Antónia Rodrigues, «a cavaleira», como depois lhe chamavam, foi muito presenteada pelas damas, que a vestiram consoante o seu sexo. Continuou gozando a consideração e o respeito da nobreza da vila, e todos os fidalgos, à porfia, desejavam possui-la. Um destes, militar distinto do exército cristão, desposou-a com grandes pompas, a que assistiu a gente mais grada da fortaleza. Vieram depois a Portugal. Filipe II, que a esse tempo esbulhava o nosso reino em proveito do seu, ao ser-lhe apresentada a célebre heroína, cuja fama ecoara já na metrópole, galardoou-a com a mercê de duzentos cruzados para ajuda da viagem, uma tença de mil reis anuais, em vida, e uma fanga de farinha cada mês. Anos depois Antónia enviuvou. Voltou ao reino quando tinha perto de 30 anos, em companhia dum filho, criança ainda, a quem D. Filipe fez a mercê de nomear moço da sua real câmara.

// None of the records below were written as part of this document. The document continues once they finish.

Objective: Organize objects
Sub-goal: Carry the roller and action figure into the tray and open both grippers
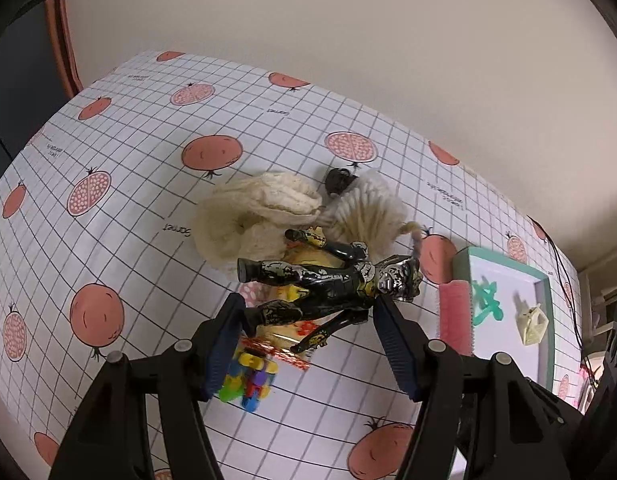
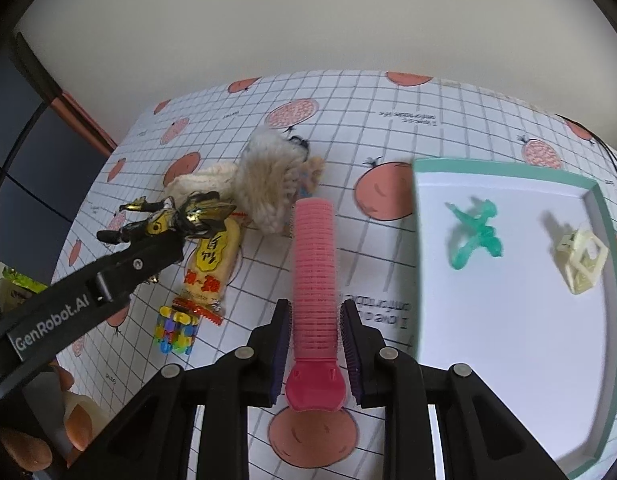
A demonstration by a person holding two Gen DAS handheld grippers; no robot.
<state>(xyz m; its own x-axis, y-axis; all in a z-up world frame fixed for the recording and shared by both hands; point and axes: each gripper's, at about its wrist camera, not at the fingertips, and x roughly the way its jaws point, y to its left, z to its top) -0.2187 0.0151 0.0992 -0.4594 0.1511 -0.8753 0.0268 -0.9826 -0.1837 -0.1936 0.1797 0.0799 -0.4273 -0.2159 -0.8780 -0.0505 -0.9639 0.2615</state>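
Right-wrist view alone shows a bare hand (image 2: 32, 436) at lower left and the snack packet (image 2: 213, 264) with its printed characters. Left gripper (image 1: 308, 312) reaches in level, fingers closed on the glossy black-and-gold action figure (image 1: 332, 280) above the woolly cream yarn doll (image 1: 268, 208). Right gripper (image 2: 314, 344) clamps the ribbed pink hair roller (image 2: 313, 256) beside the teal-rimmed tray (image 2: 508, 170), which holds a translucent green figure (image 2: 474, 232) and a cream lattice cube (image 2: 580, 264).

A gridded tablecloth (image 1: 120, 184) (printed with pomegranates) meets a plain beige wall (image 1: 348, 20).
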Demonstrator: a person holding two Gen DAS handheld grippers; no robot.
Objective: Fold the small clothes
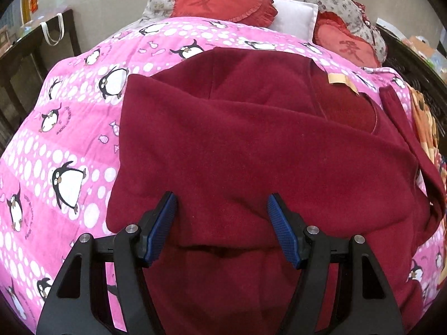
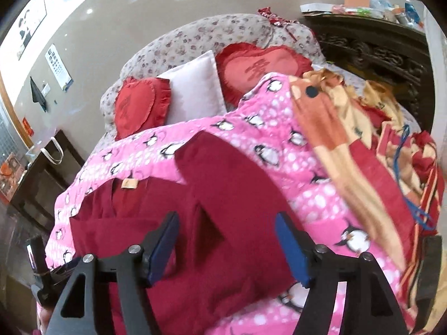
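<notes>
A dark red fleece garment (image 1: 251, 145) lies on a pink penguin-print quilt (image 1: 69, 128), its left side folded over the middle and a tan neck label (image 1: 339, 79) showing at the far end. My left gripper (image 1: 222, 205) is open and empty just above the garment's near part. In the right wrist view the same garment (image 2: 218, 195) lies with its label (image 2: 130, 183) to the left and a sleeve stretched up to the right. My right gripper (image 2: 226, 224) is open and empty over that sleeve.
Red heart cushions (image 1: 223, 0) and a white pillow (image 1: 296, 14) lie at the bed's head. An orange and red blanket (image 2: 363, 150) is heaped on the right. A dark carved cabinet (image 2: 377, 53) stands beyond it. A dark side table (image 1: 33, 47) stands left.
</notes>
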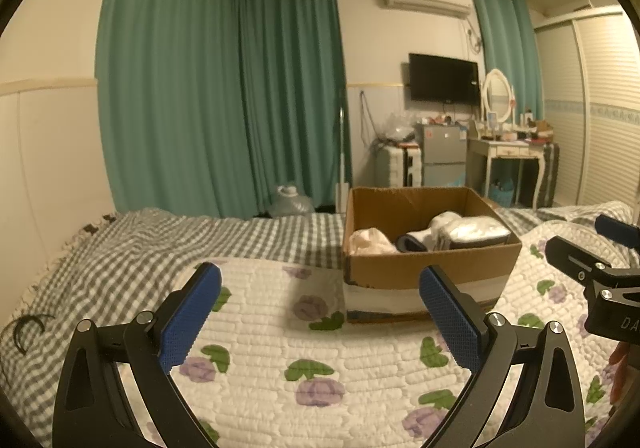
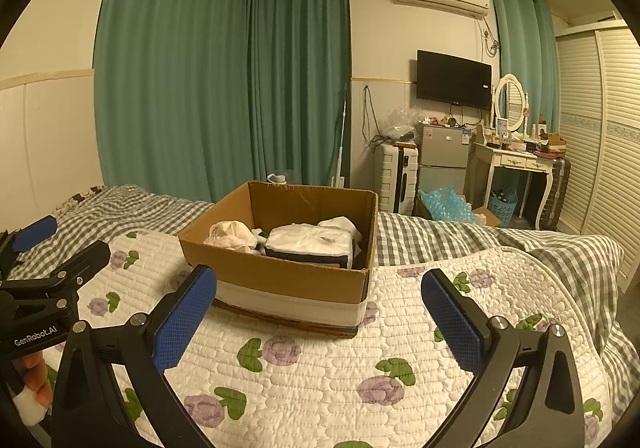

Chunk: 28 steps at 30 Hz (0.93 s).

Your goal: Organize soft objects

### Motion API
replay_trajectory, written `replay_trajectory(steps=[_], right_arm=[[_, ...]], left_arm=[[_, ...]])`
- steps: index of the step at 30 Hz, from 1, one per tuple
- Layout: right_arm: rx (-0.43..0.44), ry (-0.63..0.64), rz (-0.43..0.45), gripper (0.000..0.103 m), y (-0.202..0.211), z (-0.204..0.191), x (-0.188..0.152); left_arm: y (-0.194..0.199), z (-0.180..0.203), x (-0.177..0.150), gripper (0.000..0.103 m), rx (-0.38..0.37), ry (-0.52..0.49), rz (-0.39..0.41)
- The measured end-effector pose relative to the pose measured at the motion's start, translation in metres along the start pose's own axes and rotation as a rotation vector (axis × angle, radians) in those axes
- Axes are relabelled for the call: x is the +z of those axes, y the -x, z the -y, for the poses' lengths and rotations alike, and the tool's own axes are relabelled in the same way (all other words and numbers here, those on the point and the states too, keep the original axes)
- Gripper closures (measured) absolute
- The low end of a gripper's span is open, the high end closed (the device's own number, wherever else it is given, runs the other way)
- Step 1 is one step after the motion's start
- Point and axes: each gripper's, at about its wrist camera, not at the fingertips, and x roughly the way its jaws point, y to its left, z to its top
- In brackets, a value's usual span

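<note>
- Seemingly, most of the sorting is looking done: the cardboard box (image 2: 280, 248) is sitting on the flowered quilt (image 2: 320, 380) at the middle of the right wrist frame and is already holding several soft things.
- Inside it, a cream cloth bundle (image 2: 234, 234) is lying at the left, a folded white pack with a dark edge (image 2: 310, 246) is filling the middle, and another pale piece (image 2: 340, 226) is showing behind it.
- From the left wrist view, the same box (image 1: 430, 262) is appearing right of centre, with a rolled dark-and-white item (image 1: 416, 240) lying between the bundle and the pack.
- Neither gripper is carrying anything: the left gripper (image 1: 320, 318) is standing wide apart over the bare quilt, and the right gripper (image 2: 320, 320) is standing equally wide just before the box.
- Nothing loose and soft is showing on the quilt or on the checked bedsheet (image 1: 168, 248) in either frame, so I am judging that little or nothing is remaining, though the parts of the bed outside both frames are staying unknown.
</note>
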Motion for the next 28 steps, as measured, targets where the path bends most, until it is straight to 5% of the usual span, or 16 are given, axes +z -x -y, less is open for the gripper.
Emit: replay_trajectory(steps=[28], right_arm=[[-0.002, 0.004, -0.010, 0.000, -0.0015, 0.0018, -0.0036]], left_arm=[[-0.0024, -0.0026, -0.0035, 0.002, -0.004, 0.005, -0.025]])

Até hoje, por mais que tenha procurado, não me foi possível saber onde faleceu e jaz sepultada.

Eis, a simples e defeituosos traços, a história dessa grande mulher que tão heroicamente honrou a sua pátria e cujo renome quase passa hoje desapercebido aos filhos de Aveiro.

ADRIANO COSTA

(Do almanaque aveirense «À Beira-Mar», do ano de 1896)

 

P. S. − Em 1928, a cidade de Aveiro, perpetuou-lhe a memória, dando o seu nome a uma das principais ruas do Bairro Piscatório.